EXERCISE DESCRIPTION — Pictures stay out, but every line of the data is copied exactly.
————
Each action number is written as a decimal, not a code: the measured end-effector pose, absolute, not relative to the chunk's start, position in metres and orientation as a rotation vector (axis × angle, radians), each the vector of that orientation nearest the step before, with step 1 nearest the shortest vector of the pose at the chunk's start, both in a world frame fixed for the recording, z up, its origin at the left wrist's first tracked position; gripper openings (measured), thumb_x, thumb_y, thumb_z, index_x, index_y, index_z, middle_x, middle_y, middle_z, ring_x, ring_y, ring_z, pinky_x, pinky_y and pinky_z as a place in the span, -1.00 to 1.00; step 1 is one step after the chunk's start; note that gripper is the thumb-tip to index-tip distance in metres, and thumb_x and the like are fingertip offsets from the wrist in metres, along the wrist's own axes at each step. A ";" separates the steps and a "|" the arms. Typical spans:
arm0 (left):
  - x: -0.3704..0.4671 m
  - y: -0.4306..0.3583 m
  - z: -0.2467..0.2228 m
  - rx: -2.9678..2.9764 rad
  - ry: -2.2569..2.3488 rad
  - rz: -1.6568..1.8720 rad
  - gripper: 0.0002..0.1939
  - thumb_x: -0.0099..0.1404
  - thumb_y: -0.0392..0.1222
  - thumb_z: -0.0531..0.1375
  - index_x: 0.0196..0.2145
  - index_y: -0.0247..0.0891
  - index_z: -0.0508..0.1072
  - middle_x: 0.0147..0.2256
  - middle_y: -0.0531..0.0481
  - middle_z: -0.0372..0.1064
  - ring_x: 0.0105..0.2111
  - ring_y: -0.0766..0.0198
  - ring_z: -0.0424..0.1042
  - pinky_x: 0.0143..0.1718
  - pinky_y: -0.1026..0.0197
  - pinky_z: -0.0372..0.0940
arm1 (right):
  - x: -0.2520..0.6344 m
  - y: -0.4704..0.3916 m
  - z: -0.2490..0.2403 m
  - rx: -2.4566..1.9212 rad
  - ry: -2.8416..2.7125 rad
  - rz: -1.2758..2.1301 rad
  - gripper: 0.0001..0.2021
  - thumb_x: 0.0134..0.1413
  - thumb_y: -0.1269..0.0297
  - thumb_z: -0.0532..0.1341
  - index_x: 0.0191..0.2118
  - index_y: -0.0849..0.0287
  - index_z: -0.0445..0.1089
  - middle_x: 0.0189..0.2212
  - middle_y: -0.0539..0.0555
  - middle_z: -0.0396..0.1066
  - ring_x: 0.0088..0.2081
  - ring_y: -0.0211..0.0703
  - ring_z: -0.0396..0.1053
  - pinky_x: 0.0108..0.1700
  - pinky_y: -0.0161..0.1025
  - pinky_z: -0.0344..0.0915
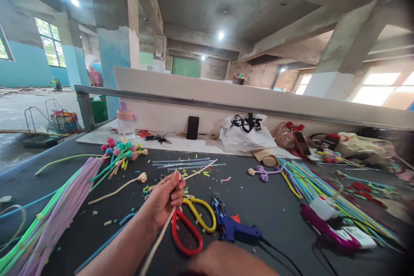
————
SOLVED PROBLEM —
Each action number is written as a decimal, not a code: the measured end-effector pose, absolute, not relative to the chunk's start, position in metres and orientation as a rotation vector (axis × angle, radians), each the vector of that orientation nearest the step before, with step 1 nearest the shortest vector of the pose at the chunk's start, both in a world frame fixed for the recording, z up, its origin at the left wrist's first tracked position; gripper openings (measured), thumb_x, thumb_y, thumb_z, index_x, index_y, index_z, middle_x, middle_y, middle_z, ring_x, ring_y, ring_z, pinky_x, pinky_y and pinky_z as a place in the span, -1.00 to 1.00; step 1 is one step after the chunk's start; note that gripper is the thumb-tip to index-tip distance in metres, and thumb_x and the like are fingertip offsets from the wrist in metres, along the wrist's own axes at each step. A ";" separates the steps and a "|" the arms. Typical spans:
arm0 (left):
  - x: -0.3704..0.4671 m
  - y: -0.4306..0.3583 m
  - z: -0.2467..0.2228 m
  - rx: -2.9678..2.9764 rad
  - ry: -2.2569..2.3488 rad
  - rz: -1.6568..1.8720 rad
  - gripper: 0.0002..0.1939
  - thumb_x: -0.0099..0.1404
  - thumb_y: -0.0392..0.1222
  - thumb_z: -0.0531..0.1375
  - index_x: 0.0196..0.2145
  - index_y: -0.0247..0.0891
  - index_z: -0.0508..0.1072
  - middle_x: 0.0147..0.2256
  - middle_y: -0.0531..0.0481
  - middle_z: -0.0372..0.1064
  - ring_x: 0.0105..0.2111
  - ring_y: -0.0766..0.0198
  - ring_z: -0.0424..0.1042
  - pinky_x: 0.0143..0.1718
  - pinky_y: -0.1026..0.0197
  - pinky_z: -0.0372..0.0940
arm1 (right):
  - x: -0.2520..0.6344 m
  - y: -0.4704..0.3916 m
  - z: -0.2490..0.2403 m
  - rx: -2.4566..1.9212 rad
  - ry: -2.8416..2.7125 rad
  - rz: -1.2758..2.1301 rad
  - gripper: 0.0001..0.2021
  - thumb_x: 0.0134..0.1413
  - thumb_y: -0.1269..0.0297
  - thumb_z: -0.0532..0.1341
  - index_x: 0.0191..0.2118
  - index_y: -0.0849..0.0287
  - index_z: -0.0445..0.1089
  - middle_x: 0.0189..0.2212
  - middle_y: -0.0539..0.0555
  - middle_z: -0.0396..0.1066
  - ring_x: 0.0088..0.2081
  - ring_y: -0.0211..0.0703
  - ring_z: -0.0396..0.1053
  - pinky_x: 0.0108..0.1700
  - pinky_y: -0.0161..0.1025
  - pinky_z: -0.0344..0.0915

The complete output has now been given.